§ **Exercise objective**: Below is a listing. Quote from it, exactly, the lines from the one containing "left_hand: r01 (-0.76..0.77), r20" down to the one containing "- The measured", both ends included, and nothing else.

§ **Materials provided**:

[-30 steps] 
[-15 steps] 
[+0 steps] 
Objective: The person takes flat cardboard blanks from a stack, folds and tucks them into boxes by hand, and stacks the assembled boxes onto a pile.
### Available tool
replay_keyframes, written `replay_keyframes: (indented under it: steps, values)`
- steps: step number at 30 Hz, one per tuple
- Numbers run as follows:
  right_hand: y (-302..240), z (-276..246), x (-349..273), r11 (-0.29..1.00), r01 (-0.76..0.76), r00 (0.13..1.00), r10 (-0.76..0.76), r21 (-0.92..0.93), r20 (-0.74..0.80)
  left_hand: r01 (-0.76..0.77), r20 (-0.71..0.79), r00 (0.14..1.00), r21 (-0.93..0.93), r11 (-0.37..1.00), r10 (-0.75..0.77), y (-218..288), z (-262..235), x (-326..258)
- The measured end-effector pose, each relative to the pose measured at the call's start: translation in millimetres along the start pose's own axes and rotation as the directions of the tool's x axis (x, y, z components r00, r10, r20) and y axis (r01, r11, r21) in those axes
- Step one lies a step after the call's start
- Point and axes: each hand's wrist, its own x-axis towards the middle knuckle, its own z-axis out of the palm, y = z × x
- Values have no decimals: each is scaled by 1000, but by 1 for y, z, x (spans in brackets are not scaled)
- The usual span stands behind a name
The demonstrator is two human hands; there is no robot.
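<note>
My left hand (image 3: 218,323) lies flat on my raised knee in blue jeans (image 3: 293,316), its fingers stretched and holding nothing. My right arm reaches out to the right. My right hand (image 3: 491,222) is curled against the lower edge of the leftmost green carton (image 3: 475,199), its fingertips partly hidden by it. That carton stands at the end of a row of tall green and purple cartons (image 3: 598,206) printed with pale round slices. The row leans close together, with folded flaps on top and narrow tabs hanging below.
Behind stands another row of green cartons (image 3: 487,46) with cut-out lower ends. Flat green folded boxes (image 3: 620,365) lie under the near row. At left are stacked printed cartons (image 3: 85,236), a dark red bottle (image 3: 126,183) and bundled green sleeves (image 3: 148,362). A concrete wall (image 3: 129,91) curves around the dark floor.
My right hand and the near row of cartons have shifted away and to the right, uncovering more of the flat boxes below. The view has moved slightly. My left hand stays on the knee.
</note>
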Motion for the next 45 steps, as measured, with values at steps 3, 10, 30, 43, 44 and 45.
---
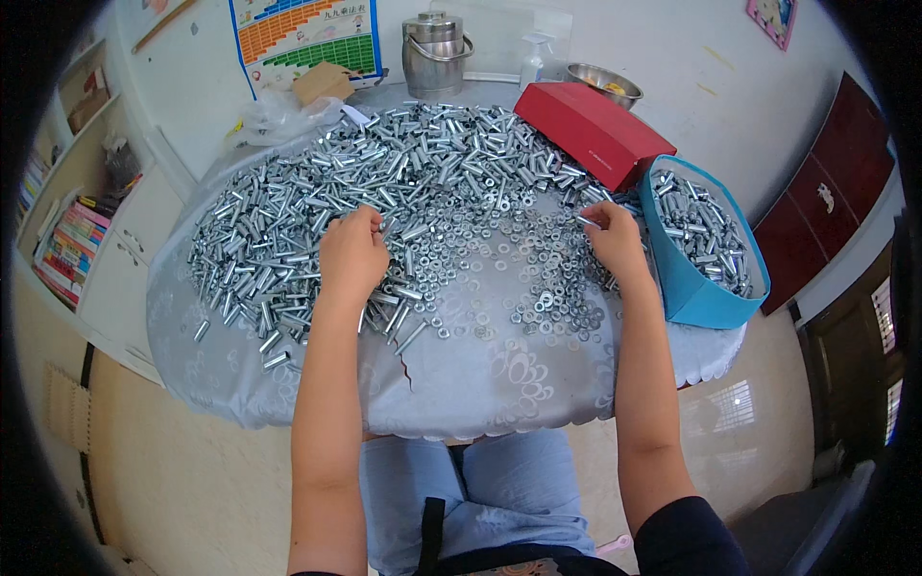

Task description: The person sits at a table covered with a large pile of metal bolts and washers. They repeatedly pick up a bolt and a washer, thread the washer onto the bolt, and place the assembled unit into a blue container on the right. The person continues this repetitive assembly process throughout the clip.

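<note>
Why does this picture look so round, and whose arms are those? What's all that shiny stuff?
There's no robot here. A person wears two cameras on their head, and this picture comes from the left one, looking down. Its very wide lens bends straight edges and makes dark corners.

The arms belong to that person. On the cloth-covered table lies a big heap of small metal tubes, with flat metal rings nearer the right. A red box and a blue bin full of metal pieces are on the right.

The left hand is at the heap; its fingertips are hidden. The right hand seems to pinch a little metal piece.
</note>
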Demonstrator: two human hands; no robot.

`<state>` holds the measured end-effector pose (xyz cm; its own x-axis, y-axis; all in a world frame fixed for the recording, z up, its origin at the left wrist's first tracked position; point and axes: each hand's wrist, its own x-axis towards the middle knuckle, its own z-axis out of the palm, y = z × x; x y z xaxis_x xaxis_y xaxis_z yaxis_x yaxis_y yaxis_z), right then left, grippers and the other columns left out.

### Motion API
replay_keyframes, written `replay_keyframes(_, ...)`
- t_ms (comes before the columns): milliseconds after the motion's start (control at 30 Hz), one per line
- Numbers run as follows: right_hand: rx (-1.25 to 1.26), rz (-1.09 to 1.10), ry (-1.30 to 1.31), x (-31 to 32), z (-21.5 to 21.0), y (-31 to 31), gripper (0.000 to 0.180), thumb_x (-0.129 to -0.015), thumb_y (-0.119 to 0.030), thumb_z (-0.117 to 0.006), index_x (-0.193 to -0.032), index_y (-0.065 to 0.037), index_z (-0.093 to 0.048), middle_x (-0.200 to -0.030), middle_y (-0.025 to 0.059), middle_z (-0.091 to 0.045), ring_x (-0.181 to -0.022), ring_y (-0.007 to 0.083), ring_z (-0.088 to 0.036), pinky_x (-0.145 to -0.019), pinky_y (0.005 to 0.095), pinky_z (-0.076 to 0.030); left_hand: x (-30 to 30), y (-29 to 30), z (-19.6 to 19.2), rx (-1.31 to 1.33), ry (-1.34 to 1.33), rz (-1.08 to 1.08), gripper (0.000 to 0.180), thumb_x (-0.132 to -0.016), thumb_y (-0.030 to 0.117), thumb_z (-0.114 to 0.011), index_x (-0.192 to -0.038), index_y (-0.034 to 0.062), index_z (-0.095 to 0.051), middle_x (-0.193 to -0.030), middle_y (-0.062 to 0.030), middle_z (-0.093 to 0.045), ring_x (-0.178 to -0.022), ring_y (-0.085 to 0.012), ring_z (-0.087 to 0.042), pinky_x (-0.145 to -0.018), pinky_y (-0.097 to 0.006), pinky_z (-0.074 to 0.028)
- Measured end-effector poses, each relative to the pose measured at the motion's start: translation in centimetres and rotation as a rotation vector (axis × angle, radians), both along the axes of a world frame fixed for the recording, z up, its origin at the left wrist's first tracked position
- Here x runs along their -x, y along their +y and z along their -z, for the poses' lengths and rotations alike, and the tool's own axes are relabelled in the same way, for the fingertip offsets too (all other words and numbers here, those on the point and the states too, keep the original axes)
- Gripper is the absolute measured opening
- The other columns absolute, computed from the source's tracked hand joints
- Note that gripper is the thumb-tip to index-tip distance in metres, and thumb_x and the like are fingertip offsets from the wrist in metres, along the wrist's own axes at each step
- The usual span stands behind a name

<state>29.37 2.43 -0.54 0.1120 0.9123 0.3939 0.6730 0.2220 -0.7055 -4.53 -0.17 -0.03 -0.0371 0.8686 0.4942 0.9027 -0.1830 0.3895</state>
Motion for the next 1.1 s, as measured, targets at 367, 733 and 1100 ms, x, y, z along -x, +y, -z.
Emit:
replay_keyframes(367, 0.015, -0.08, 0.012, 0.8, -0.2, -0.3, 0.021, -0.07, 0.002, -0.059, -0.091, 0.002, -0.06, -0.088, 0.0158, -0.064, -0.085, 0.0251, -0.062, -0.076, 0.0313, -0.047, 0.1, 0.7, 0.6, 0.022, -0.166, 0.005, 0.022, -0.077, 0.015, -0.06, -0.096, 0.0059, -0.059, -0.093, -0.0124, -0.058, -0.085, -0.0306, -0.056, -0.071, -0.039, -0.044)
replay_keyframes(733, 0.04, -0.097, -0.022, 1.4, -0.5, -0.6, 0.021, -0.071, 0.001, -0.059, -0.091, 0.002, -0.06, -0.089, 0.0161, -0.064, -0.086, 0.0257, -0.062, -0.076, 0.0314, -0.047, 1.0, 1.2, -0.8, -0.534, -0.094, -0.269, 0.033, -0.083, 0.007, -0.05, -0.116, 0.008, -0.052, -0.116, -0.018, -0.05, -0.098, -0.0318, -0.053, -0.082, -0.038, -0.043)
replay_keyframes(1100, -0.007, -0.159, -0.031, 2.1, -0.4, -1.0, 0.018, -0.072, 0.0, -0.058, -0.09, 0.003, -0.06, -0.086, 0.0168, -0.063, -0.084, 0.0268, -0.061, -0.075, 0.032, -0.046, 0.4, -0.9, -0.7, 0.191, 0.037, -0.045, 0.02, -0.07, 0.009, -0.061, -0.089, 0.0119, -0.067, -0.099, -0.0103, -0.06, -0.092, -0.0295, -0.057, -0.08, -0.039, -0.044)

§ **Worked solution**:
  left_hand: r01 (-0.76..0.77), r20 (-0.71..0.79), r00 (0.14..1.00), r21 (-0.93..0.93), r11 (-0.37..1.00), r10 (-0.75..0.77), y (-218..288), z (-262..235), x (-326..258)
- The measured end-effector pose, each relative to the pose measured at the call's start: translation in millimetres along the start pose's own axes and rotation as the directions of the tool's x axis (x, y, z components r00, r10, r20) and y axis (r01, r11, r21) in those axes

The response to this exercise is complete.